● Given information:

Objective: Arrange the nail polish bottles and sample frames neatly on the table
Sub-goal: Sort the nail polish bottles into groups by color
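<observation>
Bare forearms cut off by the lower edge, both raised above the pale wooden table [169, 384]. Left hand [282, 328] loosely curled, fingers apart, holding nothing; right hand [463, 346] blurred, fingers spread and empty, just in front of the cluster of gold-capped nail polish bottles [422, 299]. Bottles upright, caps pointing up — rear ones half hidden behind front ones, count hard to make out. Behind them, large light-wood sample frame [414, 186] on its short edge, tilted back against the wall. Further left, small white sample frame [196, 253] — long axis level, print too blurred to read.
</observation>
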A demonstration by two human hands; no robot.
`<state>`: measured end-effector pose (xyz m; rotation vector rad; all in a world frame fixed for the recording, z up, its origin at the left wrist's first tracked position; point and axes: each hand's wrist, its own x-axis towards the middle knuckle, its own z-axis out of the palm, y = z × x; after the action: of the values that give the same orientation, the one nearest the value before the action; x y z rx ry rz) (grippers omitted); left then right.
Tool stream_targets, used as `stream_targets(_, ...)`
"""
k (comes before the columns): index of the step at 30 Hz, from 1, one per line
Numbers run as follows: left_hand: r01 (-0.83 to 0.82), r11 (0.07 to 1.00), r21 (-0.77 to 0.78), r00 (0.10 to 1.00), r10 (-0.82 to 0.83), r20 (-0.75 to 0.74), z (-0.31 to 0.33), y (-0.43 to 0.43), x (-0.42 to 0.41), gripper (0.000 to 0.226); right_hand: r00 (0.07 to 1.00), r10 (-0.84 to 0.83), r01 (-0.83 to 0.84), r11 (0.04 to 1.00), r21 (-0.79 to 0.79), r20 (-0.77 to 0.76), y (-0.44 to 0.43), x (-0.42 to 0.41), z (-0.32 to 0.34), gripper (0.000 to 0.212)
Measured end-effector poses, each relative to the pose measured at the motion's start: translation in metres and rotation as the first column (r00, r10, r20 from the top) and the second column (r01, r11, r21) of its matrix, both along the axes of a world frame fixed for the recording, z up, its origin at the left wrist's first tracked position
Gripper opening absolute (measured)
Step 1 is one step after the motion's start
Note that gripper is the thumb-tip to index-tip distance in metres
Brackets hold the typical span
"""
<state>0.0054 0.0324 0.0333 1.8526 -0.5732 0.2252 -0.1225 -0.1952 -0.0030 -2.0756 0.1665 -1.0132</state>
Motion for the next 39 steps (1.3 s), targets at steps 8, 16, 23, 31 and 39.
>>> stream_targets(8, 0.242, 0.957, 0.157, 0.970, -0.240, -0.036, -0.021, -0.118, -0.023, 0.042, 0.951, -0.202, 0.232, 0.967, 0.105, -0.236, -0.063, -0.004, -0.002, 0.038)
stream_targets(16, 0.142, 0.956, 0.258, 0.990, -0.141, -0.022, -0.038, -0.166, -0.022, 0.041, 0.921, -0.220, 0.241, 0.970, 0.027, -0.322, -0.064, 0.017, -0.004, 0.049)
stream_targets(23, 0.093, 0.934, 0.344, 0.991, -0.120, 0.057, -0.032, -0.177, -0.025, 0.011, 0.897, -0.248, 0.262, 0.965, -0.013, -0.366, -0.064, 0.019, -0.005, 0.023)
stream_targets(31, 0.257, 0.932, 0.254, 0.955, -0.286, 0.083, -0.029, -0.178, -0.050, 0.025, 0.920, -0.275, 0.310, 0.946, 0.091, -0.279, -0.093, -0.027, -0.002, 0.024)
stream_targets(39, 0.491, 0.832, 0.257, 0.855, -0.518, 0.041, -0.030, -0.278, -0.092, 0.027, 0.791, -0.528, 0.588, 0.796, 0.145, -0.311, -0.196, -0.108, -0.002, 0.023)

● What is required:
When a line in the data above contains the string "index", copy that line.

● Output:
k (comes before the columns): index of the step at 30 Hz, from 1, one per line
Note that gripper is the thumb-tip to index-tip distance in metres

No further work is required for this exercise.